● Problem to solve: Below are records; count how many of their lines contain the word "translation" and give the number alone.

START Listed records

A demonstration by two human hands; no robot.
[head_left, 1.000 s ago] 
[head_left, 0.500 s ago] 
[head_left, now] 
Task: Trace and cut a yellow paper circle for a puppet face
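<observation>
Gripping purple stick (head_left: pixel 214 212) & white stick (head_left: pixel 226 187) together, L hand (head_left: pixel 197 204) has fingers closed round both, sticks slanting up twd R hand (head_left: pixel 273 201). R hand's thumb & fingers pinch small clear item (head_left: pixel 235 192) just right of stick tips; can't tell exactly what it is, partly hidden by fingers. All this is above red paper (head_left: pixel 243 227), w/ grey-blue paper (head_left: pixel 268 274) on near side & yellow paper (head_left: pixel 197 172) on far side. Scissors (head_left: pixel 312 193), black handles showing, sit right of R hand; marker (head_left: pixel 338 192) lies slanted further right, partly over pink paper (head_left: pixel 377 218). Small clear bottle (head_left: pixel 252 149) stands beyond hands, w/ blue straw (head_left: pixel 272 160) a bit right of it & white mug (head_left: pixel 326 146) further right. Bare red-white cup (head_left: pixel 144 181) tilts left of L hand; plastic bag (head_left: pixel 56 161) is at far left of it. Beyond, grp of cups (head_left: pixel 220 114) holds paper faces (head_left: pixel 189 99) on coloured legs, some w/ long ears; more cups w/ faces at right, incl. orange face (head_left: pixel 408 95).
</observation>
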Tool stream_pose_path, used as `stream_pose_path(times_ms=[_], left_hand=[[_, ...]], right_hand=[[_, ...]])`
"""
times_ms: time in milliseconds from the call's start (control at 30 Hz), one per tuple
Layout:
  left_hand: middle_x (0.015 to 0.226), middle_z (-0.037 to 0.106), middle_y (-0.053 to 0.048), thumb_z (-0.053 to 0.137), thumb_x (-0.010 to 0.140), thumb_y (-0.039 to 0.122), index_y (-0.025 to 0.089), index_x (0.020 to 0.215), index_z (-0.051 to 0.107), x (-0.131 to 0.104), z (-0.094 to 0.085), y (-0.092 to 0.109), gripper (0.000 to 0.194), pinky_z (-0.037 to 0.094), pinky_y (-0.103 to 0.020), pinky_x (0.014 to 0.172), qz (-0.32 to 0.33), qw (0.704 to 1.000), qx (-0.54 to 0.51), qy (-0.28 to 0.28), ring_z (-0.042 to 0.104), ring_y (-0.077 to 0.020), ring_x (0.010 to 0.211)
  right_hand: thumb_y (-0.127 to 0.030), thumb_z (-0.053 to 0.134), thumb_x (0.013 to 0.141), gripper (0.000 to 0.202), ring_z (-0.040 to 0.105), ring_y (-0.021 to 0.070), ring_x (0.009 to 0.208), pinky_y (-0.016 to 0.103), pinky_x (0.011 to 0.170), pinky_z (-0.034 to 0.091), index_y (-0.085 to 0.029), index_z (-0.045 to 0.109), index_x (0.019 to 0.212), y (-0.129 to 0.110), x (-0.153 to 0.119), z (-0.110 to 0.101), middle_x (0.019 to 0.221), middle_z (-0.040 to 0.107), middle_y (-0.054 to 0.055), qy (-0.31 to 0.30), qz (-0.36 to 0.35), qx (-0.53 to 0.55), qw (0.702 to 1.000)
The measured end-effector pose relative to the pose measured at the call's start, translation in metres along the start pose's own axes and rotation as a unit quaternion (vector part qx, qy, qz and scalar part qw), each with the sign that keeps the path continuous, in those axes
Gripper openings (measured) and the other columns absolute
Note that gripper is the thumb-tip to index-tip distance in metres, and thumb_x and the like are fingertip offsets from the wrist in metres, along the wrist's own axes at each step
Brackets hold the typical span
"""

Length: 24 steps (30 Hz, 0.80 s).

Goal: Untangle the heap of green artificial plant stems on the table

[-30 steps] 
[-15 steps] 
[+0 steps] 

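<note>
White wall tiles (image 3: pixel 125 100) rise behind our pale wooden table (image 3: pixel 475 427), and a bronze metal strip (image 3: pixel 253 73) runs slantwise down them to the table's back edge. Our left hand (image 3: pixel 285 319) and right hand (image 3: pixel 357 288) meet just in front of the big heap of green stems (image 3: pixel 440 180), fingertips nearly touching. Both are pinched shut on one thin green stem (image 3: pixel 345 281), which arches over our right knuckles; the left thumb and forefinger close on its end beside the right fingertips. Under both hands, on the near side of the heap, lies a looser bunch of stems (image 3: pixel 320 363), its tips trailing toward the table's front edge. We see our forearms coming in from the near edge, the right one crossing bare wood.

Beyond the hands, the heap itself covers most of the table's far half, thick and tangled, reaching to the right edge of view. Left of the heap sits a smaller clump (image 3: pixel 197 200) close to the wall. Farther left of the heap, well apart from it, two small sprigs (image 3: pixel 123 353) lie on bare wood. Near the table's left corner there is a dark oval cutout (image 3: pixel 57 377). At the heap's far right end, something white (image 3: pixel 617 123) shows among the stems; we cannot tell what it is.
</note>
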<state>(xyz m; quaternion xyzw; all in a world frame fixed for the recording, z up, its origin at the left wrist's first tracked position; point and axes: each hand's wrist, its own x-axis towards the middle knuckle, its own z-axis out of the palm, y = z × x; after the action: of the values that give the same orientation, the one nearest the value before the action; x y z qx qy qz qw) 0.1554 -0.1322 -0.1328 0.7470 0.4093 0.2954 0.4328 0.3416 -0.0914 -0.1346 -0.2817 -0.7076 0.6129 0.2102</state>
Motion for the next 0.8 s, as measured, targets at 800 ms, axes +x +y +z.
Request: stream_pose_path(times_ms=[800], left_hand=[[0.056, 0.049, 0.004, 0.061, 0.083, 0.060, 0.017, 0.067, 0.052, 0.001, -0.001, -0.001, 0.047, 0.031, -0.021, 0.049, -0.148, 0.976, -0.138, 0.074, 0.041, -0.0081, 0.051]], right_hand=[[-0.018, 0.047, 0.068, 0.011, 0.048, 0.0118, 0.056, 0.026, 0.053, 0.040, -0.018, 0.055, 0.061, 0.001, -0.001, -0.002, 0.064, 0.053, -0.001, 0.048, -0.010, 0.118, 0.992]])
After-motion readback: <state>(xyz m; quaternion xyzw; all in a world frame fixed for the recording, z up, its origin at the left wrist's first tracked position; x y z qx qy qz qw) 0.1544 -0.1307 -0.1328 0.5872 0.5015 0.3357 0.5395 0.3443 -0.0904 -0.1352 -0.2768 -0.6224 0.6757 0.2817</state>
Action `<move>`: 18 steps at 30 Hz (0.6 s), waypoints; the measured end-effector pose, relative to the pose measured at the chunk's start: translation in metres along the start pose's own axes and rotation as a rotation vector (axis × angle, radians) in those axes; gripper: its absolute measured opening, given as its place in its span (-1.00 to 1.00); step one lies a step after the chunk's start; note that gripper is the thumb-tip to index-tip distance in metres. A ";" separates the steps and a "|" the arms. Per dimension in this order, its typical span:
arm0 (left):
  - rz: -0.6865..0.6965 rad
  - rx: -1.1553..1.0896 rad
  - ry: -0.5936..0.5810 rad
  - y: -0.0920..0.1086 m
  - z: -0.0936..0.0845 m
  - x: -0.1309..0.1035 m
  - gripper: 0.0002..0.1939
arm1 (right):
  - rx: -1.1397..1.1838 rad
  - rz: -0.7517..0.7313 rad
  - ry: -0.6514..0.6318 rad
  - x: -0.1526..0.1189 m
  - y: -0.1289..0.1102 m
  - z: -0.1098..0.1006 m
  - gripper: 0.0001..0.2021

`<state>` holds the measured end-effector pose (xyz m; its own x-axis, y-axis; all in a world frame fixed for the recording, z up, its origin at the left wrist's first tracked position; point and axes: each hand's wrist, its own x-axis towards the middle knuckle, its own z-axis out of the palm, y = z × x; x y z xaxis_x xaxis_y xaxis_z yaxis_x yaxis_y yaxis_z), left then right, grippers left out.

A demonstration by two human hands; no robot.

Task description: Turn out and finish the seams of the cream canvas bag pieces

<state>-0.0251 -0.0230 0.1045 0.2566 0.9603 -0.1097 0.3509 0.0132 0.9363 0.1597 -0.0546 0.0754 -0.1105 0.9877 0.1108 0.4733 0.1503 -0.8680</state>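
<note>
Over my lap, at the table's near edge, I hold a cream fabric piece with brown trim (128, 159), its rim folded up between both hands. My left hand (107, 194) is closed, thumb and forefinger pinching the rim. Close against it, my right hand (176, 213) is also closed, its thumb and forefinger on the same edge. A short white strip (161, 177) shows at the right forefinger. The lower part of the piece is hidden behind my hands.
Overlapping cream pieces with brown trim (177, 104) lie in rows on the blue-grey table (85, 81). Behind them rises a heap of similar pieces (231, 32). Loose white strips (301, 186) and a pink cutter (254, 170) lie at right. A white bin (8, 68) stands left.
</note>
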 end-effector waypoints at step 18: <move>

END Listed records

● Expected answer: 2